An international team of researchers based at Cornell University in Ithaca, N.Y. has announced the creation of a new tunable dielectric material—an insulator whose ability to store electrical charge changes when a voltage is applied—they say could benefit capacitor performance in smartphones and other electronic devices.
“This is a radically different material compared to what people have been using for decades,” Darrell Schlom, the Herbert Fisk Johnson Professor of Industrial Chemistry at Cornell, who led the international team, said. “What we have discovered is the world’s lowest-loss tunable dielectric.”
The new material, an artificially layered composition of strontium titanium oxide, was created by “spraying” atoms onto a surface to create individual atomic layers. By comparison, commercially used tunable dielectric materials are not made of layers and contain barium as well as strontium, oxygen and proprietary additives. This composition, says Schlom, can lead to defects in thin films of these materials that waste power and lower the films’ performance in circuits. The new layered material, in contrast, is “forgiving” with regard to defects and offers at least five times the performance of commercial tunable capacitors. Researchers believe the material could improve the performance of microwave circuit capacitors found in cell phones and open up new possibilities for wireless communication at higher frequencies.
However, says Schlom, the proof-of-principle demonstration of the new material requires further testing to confirm how the defects in the material are being mitigated and how to push its performance even further.

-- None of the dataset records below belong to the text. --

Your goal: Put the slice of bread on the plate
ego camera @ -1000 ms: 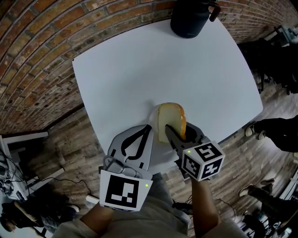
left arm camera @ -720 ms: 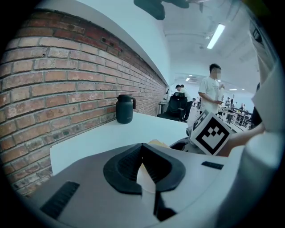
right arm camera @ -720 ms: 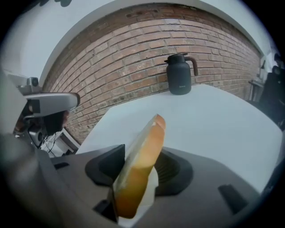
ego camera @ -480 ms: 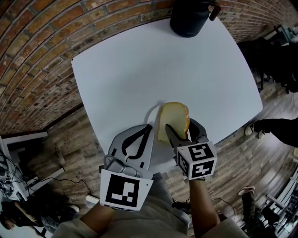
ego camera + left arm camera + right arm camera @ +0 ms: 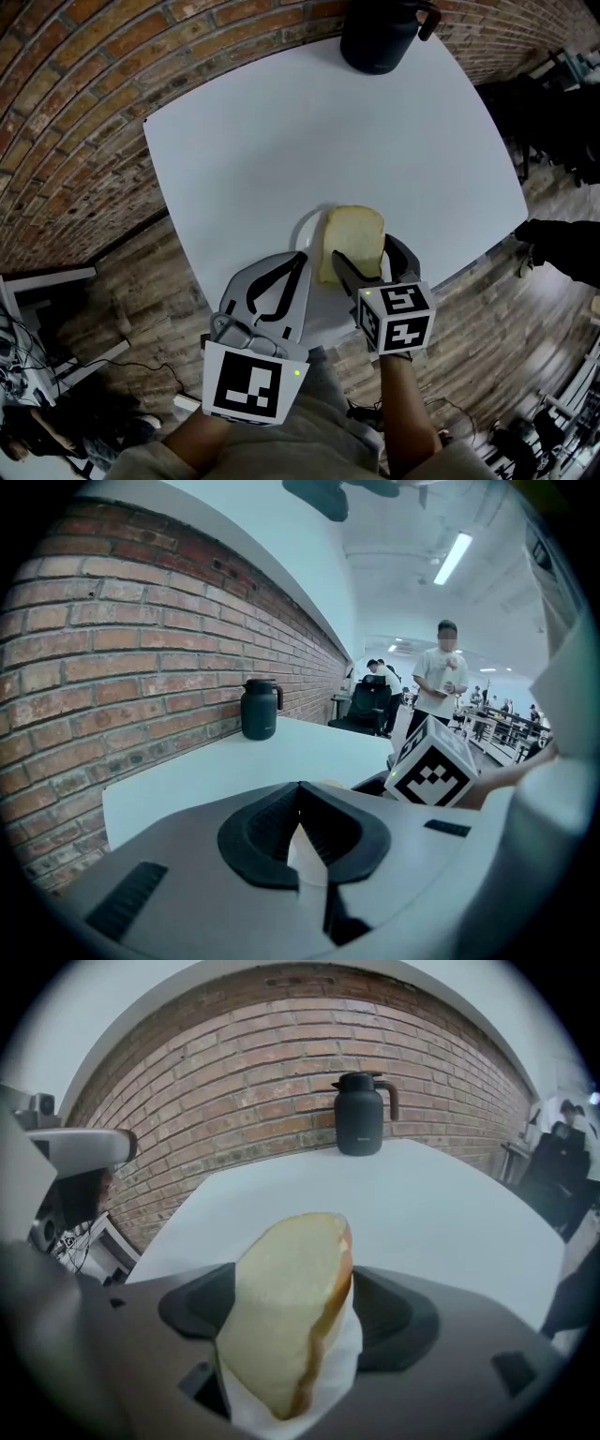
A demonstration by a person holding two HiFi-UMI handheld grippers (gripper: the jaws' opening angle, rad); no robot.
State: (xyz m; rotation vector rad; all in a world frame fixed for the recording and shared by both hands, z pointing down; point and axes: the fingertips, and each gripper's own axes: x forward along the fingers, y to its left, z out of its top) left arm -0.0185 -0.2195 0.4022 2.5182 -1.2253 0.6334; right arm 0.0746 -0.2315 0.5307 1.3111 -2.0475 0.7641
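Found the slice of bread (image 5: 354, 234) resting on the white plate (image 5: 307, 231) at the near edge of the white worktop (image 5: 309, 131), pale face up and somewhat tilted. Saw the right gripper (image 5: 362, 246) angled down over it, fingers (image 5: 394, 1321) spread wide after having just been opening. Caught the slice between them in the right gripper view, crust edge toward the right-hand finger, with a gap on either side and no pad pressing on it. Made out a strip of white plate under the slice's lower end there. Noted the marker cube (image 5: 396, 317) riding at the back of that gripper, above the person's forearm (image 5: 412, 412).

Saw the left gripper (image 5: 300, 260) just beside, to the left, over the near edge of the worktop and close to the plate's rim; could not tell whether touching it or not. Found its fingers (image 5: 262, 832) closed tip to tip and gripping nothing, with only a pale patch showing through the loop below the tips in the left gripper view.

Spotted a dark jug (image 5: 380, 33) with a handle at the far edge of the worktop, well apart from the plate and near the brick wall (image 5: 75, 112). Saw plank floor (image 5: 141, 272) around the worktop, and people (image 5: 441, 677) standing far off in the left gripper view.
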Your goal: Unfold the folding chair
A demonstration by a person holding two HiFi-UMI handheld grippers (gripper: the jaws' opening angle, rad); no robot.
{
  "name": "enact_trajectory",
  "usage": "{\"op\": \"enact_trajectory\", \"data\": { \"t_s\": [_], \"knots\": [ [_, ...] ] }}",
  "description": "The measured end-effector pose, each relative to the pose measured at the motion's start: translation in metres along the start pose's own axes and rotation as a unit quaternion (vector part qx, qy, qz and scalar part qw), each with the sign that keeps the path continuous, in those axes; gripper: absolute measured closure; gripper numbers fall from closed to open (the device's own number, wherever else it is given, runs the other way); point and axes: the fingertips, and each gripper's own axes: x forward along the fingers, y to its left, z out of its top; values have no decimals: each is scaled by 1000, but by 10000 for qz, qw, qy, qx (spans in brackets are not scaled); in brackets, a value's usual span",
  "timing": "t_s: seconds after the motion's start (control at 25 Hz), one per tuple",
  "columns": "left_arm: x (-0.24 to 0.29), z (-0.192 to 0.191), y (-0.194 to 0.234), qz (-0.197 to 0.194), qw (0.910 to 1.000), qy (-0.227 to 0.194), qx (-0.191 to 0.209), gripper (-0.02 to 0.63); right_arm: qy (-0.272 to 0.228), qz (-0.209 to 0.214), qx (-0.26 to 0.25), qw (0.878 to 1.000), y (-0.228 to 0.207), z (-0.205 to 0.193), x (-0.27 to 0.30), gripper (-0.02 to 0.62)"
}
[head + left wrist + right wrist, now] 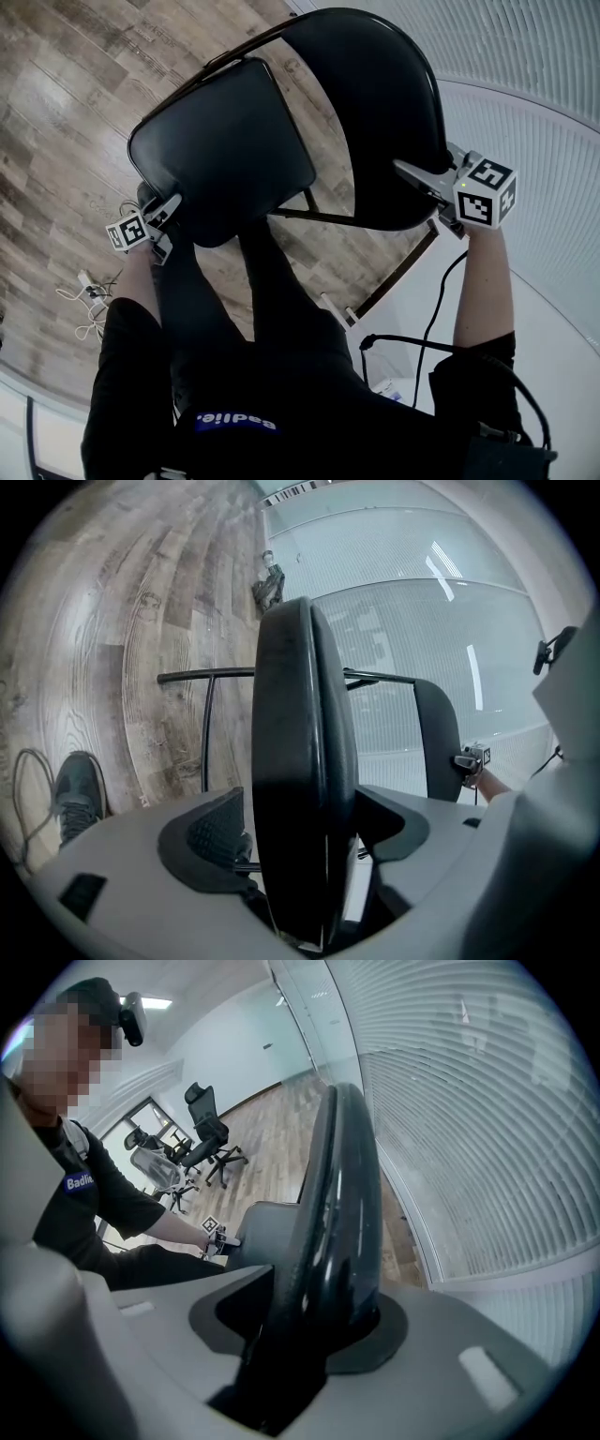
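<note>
A black folding chair hangs tilted over the floor, its padded seat (220, 150) swung apart from the curved backrest (375, 112). My left gripper (159, 220) straddles the seat's near edge. In the left gripper view the seat (300, 761) stands edge-on between the jaws of this gripper (300, 846), and the ribbed left pad (220, 832) sits slightly off it. My right gripper (422, 178) clamps the backrest's lower rim. The backrest (337, 1213) fills the slot of the right gripper (319, 1307). Black frame tubes (394, 272) run beneath.
Wood plank floor (66, 103) lies on the left, a glass wall with blinds (544, 94) on the right. Loose cables (89, 300) trail by my shoe (80, 794). Office chairs (211, 1138) stand far back. A black cable (441, 319) hangs along my right arm.
</note>
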Motion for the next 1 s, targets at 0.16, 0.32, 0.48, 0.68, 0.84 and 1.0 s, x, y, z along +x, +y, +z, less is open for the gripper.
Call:
{"op": "enact_trajectory", "data": {
  "t_s": [0.16,0.32,0.48,0.68,0.84,1.0],
  "knots": [
    [-14,4,4,301,9995,32,27,267,-175,229,247,9993,-2,0,-1,395],
    [-32,8,0,491,9987,-100,-5,267,-242,104,295,9992,-6,-6,-5,376],
    [-52,13,-10,586,9982,-97,55,267,-262,-69,277,9992,-9,-11,-15,373],
    [-69,21,-42,578,9982,-23,177,267,-510,-253,444,9974,-7,-7,-36,373],
    [-70,15,-87,498,9984,28,254,267,-689,-371,600,9951,-8,-8,-53,373],
    [-69,1,-133,395,9981,215,427,267,-965,-473,748,9914,-9,-14,-77,372]
  ]
}}
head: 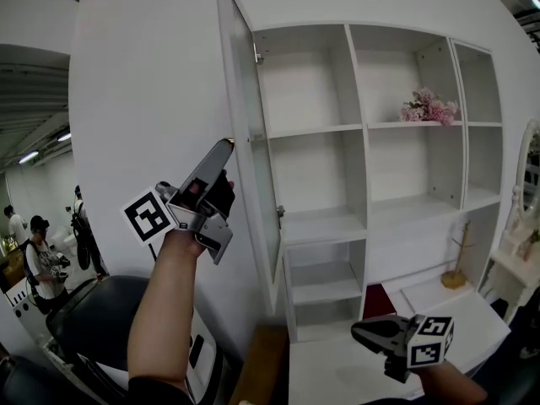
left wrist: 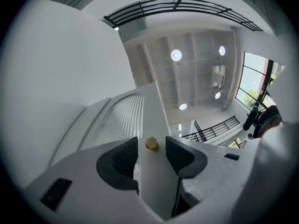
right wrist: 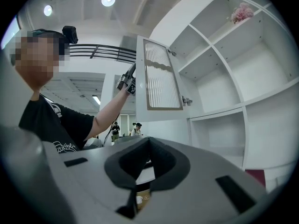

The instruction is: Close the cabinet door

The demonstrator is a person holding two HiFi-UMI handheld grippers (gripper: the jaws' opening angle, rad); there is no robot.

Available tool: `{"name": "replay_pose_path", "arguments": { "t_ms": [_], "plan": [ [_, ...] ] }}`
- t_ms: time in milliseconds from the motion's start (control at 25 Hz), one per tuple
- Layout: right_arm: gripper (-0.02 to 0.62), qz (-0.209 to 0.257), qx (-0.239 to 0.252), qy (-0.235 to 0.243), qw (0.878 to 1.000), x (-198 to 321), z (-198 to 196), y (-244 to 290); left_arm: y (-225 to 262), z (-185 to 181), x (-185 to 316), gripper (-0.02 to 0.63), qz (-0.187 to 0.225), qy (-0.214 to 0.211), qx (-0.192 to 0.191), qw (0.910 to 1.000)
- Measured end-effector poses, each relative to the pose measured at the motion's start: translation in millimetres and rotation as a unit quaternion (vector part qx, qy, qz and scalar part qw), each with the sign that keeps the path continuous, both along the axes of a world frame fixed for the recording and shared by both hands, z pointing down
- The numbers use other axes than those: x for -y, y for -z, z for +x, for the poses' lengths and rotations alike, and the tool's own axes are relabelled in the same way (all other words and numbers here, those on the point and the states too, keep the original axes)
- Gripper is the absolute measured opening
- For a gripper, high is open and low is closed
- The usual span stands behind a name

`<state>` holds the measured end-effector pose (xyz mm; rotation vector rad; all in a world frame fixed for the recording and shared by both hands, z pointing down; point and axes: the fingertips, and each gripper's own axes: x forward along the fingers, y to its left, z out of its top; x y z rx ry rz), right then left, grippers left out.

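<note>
White door (head: 253,142) swung wide from the cabinet (head: 363,125), its edge pinched in the left tongs (left wrist: 152,149). Brass knob (left wrist: 151,144) at their tips, shown close only in the left gripper view. Right tongs (right wrist: 149,140) closed, empty, low by the table (head: 337,371).

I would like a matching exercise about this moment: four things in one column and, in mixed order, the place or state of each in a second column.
Column one
1. cabinet door
2. left gripper
3. right gripper
4. pink flowers

Column two
A. lying on an upper shelf
B. shut, holding nothing
C. swung open, away from the shelves
D. clamped on the door's edge beside the brass knob

Right pairs: 1-C, 2-D, 3-B, 4-A
</note>
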<state>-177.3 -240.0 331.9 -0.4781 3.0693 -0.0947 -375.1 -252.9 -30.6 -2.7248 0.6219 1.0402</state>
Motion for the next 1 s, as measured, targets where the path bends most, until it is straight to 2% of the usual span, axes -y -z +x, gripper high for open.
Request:
{"name": "replay_pose_path", "arguments": {
  "t_ms": [160,400,560,680,800,1000],
  "plan": [
    [0.006,-0.006,0.003,0.002,1.0,2.9,-11.6,-11.6,-2.0,1.0,-1.5,0.134,0.005,-0.006,0.013,0.9999],
    [0.006,-0.023,-0.005,0.0,1.0,16.9,-24.3,-9.2,11.5,6.9,3.8,0.088,0.024,-0.014,0.039,0.9989],
    [0.006,-0.042,-0.001,-0.008,0.999,27.1,-24.0,-19.8,13.1,8.5,5.7,0.087,0.035,0.007,0.056,0.9978],
    [0.006,-0.062,-0.001,-0.015,0.998,30.7,-24.3,-42.2,5.2,7.1,-0.3,0.086,0.038,0.003,0.061,0.9974],
    [0.006,-0.078,0.002,-0.017,0.997,44.0,-21.1,-42.8,10.3,15.8,8.8,0.086,0.04,0.01,0.065,0.9971],
    [0.006,-0.076,0.004,-0.012,0.997,49.9,-9.9,-39.5,9.8,31.4,19.8,0.086,0.031,0.021,0.06,0.9975]
  ]
}}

“It is clear that we have discovered a killer material, but it is likely that even better tunable dielectrics can be found using our approach,” he said.
The paper, “Exploiting Dimensionality and Defect Mitigation to Create Tunable Microwave Dielectrics,” published this month in the online journal Nature includes input from researchers at Pennsylvania State University; University of Maryland, College Park; Temple University, the University of Texas at Austin, the Center for Nanophase Materials Sciences and the National Institute of Standards and Technology, as well as several European institutions including the Leibniz Institute for Crystal Growth in Germany, Universitat Politècnica de Catalunya in Spain and the Institute of Physics ASCR in the Czech Republic.